I’m scrapping my proposal and prologue today. Shredding it is a better idea. I’ve been thinking/working over a story idea for months! I dream about this “thing”, whatever it is. It’s been like living in a rabbit warren and the rabbits keep producing more rabbits. In this case, ideas are reproducing ideas. I’m living in a maze of them and I’ve been having trouble making sense of where all this is going and why it’s happening.
Is it any wonder then when Rick read my book proposal and prologue he could only say: “It will be very interesting to see how you pull this off.” Uh oh! And then my agent and her associate called and gently broke the news: “We’ve been scratching our heads… we didn’t get it…” Not a surprise. How do you explain something you can’t quite grasp? As to form? It was (sort of) a paranormal, sci-fi, fantastical allegorical mess.

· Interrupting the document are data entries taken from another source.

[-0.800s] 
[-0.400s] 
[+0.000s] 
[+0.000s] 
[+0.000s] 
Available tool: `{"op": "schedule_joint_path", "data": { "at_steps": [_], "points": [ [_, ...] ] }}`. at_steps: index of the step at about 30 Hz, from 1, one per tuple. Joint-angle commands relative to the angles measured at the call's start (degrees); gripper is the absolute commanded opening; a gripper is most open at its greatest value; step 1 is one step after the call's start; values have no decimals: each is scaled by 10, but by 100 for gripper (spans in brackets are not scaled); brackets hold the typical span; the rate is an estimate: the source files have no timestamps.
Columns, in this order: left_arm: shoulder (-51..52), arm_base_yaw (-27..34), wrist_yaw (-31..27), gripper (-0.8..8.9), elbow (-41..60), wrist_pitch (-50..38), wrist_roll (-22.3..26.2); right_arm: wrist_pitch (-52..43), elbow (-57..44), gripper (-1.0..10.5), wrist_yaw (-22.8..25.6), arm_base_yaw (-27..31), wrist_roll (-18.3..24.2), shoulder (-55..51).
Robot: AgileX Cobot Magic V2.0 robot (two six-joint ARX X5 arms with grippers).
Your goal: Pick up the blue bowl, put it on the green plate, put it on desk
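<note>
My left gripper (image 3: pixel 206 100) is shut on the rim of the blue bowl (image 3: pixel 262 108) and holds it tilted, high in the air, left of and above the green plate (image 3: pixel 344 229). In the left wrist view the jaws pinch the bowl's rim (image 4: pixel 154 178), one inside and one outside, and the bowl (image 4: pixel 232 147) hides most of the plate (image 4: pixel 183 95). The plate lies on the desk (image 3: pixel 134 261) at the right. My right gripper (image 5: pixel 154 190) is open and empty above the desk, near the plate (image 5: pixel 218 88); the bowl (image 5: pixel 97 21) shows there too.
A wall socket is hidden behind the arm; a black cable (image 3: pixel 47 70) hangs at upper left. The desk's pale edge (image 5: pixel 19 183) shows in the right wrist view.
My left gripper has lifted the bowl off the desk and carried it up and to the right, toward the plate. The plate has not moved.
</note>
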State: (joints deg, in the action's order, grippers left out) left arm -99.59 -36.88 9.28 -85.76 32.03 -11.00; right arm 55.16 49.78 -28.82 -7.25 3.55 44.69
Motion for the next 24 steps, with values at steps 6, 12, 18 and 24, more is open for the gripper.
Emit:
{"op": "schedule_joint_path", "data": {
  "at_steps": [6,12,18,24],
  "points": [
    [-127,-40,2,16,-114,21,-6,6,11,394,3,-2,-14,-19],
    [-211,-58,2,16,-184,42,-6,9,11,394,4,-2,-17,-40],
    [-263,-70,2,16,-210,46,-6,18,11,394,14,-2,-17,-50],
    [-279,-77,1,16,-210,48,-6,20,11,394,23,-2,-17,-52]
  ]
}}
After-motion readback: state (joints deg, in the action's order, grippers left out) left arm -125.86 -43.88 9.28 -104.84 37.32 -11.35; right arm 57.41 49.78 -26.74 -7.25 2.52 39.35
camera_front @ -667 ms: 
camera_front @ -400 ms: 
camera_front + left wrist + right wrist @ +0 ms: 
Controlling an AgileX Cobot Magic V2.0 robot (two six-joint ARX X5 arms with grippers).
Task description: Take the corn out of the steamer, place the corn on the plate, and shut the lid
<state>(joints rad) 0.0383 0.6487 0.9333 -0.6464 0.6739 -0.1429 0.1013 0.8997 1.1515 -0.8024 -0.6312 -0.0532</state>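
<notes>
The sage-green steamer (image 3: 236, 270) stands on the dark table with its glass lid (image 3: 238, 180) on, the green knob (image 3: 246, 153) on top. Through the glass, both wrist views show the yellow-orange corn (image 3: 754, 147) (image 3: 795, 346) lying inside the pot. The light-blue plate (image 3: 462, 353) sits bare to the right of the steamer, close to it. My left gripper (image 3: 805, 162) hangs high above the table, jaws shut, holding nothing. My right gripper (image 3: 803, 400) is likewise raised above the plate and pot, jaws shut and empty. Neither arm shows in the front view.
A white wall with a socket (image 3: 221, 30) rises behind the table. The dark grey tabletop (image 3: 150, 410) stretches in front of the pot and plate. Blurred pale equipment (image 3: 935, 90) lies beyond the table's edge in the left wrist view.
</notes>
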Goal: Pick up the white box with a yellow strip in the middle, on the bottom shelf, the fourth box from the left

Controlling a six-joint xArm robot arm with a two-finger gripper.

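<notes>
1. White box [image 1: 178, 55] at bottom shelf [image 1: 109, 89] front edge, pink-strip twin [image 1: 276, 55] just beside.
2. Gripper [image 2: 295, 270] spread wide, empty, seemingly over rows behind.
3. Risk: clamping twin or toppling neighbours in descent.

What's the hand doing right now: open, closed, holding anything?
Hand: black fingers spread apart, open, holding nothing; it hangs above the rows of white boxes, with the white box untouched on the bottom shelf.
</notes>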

But as they talked, my head was buzzing again, more ideas, but an entirely different direction. The heart of the idea still beat strongly, but the body changed. Ohhhweee!
Of course, I wanted to talk with Rick and see if his real take on the submitted proposal and prologue was the same as these trusted friends. He gave me a pained smile and said, “Tell them thank you for telling the truth so I wouldn’t have to.” (He has to live with me, you know.) “I didn’t want to hurt your feelings.” As if I would shed a tear or say an angry word. Now, would I?
But you know what? I’m not hurt. I’m not upset. I’m excited! As odd as it seems, sometimes you have to wander around in the darkness to find a little clarity. Praise God!!
Some people get the wrong idea about how easy it is for an “experienced” writer to whip out another book. The thing is, folks, I’m still an apprentice.